■ **What you have to do**: What you return must match the listing below word for word.

--

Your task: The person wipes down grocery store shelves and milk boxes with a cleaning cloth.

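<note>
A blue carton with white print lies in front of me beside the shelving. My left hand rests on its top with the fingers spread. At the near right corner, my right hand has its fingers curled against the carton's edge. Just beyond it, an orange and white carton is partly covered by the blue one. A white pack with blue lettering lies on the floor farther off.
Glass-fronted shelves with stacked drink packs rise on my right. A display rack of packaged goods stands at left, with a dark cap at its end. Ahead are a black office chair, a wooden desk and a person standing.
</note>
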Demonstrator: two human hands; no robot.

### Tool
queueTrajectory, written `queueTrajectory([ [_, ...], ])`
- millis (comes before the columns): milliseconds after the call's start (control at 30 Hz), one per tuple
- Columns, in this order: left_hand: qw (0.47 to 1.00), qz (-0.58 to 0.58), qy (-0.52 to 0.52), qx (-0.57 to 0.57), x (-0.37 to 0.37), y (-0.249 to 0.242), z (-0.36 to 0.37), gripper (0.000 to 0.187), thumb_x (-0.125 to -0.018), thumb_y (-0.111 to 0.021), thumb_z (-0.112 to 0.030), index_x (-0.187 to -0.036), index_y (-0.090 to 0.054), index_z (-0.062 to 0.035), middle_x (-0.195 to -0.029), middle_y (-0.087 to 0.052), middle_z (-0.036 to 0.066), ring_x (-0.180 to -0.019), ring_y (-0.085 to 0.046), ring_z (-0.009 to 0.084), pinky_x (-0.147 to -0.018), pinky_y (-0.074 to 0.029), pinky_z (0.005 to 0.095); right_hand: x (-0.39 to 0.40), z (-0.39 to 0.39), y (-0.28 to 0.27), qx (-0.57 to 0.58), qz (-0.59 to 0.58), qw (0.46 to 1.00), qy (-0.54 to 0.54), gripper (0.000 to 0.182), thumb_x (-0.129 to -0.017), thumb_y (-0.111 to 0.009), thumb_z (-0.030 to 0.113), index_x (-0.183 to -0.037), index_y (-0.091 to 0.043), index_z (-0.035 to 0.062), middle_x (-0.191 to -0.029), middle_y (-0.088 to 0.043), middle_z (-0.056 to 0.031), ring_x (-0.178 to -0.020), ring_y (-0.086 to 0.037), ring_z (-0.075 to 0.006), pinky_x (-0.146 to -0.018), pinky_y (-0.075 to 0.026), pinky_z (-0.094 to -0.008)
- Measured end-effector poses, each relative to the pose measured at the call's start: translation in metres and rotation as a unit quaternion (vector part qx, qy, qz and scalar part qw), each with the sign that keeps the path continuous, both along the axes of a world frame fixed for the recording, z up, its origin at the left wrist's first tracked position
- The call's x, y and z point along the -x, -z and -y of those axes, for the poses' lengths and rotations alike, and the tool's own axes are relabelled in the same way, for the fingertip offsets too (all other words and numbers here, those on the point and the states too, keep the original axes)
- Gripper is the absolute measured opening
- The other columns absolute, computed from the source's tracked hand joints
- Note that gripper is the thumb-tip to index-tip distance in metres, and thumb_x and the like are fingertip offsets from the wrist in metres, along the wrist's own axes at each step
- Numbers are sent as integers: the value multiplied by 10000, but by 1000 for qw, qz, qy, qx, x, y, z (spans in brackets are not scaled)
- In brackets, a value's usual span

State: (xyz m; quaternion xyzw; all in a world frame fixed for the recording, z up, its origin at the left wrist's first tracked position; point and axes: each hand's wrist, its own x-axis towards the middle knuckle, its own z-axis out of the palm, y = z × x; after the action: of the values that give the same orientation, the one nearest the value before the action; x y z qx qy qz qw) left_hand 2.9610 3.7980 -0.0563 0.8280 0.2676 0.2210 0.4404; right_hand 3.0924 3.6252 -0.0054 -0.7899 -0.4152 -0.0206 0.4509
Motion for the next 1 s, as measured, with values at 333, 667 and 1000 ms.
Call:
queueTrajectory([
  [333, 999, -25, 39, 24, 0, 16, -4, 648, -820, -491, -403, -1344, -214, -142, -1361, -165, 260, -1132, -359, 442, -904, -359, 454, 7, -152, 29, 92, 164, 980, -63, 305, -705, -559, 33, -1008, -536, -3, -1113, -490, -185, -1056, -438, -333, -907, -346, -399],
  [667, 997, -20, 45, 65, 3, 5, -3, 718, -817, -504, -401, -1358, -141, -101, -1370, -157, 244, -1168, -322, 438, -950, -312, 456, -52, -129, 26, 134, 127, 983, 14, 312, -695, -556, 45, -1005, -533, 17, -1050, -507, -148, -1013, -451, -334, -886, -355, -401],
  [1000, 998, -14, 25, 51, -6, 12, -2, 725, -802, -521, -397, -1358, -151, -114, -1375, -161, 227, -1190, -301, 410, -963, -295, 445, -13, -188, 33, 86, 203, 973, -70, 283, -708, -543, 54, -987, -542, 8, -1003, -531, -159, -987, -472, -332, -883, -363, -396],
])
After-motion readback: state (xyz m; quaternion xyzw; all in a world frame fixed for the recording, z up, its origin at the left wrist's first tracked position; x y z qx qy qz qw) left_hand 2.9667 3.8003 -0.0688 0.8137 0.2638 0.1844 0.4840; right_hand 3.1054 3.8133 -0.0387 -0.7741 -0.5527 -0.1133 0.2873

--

■ **Solution to this task**:
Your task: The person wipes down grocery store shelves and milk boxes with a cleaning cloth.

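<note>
A blue carton with white print lies in front of me beside the shelving. My left hand rests on its top with the fingers spread. At the near right corner, my right hand has its fingers curled against the carton's edge. Just beyond it, an orange and white carton is partly covered by the blue one. A white pack with blue lettering lies on the floor farther off.
Glass-fronted shelves with stacked drink packs rise on my right. A display rack of packaged goods stands at left, with a dark cap at its end. Ahead are a black office chair, a wooden desk and a person standing.
</note>
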Demonstrator: two human hands; no robot.

### Tool
queueTrajectory, written `queueTrajectory([ [_, ...], ])`
- millis (comes before the columns): milliseconds after the call's start (control at 30 Hz), one per tuple
- Columns, in this order: left_hand: qw (0.47 to 1.00), qz (-0.58 to 0.58), qy (-0.52 to 0.52), qx (-0.57 to 0.57), x (-0.37 to 0.37), y (-0.249 to 0.242), z (-0.36 to 0.37), gripper (0.000 to 0.187), thumb_x (-0.125 to -0.018), thumb_y (-0.111 to 0.021), thumb_z (-0.112 to 0.030), index_x (-0.187 to -0.036), index_y (-0.090 to 0.054), index_z (-0.062 to 0.035), middle_x (-0.195 to -0.029), middle_y (-0.087 to 0.052), middle_z (-0.036 to 0.066), ring_x (-0.180 to -0.019), ring_y (-0.085 to 0.046), ring_z (-0.009 to 0.084), pinky_x (-0.147 to -0.018), pinky_y (-0.074 to 0.029), pinky_z (0.005 to 0.095); right_hand: x (-0.39 to 0.40), z (-0.39 to 0.39), y (-0.28 to 0.27), qx (-0.57 to 0.58), qz (-0.59 to 0.58), qw (0.46 to 1.00), qy (-0.54 to 0.54), gripper (0.000 to 0.182), thumb_x (-0.129 to -0.017), thumb_y (-0.111 to 0.009), thumb_z (-0.030 to 0.113), index_x (-0.183 to -0.037), index_y (-0.091 to 0.043), index_z (-0.035 to 0.062), middle_x (-0.191 to -0.029), middle_y (-0.088 to 0.043), middle_z (-0.056 to 0.031), ring_x (-0.178 to -0.020), ring_y (-0.086 to 0.037), ring_z (-0.075 to 0.006), pinky_x (-0.146 to -0.018), pinky_y (-0.075 to 0.026), pinky_z (-0.094 to -0.008)
- Measured end-effector poses, each relative to the pose measured at the call's start: translation in metres and rotation as a unit quaternion (vector part qx, qy, qz and scalar part qw), each with the sign that keeps the path continuous, both along the axes of a world frame fixed for the recording, z up, its origin at the left wrist's first tracked position
- The call's x, y and z point along the -x, -z and -y of those axes, for the poses' lengths and rotations alike, and the tool's own axes are relabelled in the same way, for the fingertip offsets too (all other words and numbers here, those on the point and the states too, keep the original axes)
- Gripper is the absolute measured opening
- The other columns absolute, computed from the source's tracked hand joints
- Note that gripper is the thumb-tip to index-tip distance in metres, and thumb_x and the like are fingertip offsets from the wrist in metres, along the wrist's own axes at each step
- Numbers are sent as integers: the value multiplied by 10000, but by 1000 for qw, qz, qy, qx, x, y, z (spans in brackets are not scaled)
- In brackets, a value's usual span

State: (xyz m; quaternion xyzw; all in a world frame fixed for the recording, z up, its origin at the left wrist's first tracked position; point and axes: each hand's wrist, its own x-axis towards the middle knuckle, its own z-axis out of the palm, y = z × x; after the action: of the values that give the same orientation, the one nearest the value before the action; x y z qx qy qz qw) left_hand 2.9610 3.7980 -0.0563 0.8280 0.2676 0.2210 0.4404; right_hand 3.0924 3.6252 -0.0054 -0.7899 -0.4152 -0.0206 0.4509
Motion for the next 1 s, as measured, with values at 333, 667 and 1000 ms.
Call:
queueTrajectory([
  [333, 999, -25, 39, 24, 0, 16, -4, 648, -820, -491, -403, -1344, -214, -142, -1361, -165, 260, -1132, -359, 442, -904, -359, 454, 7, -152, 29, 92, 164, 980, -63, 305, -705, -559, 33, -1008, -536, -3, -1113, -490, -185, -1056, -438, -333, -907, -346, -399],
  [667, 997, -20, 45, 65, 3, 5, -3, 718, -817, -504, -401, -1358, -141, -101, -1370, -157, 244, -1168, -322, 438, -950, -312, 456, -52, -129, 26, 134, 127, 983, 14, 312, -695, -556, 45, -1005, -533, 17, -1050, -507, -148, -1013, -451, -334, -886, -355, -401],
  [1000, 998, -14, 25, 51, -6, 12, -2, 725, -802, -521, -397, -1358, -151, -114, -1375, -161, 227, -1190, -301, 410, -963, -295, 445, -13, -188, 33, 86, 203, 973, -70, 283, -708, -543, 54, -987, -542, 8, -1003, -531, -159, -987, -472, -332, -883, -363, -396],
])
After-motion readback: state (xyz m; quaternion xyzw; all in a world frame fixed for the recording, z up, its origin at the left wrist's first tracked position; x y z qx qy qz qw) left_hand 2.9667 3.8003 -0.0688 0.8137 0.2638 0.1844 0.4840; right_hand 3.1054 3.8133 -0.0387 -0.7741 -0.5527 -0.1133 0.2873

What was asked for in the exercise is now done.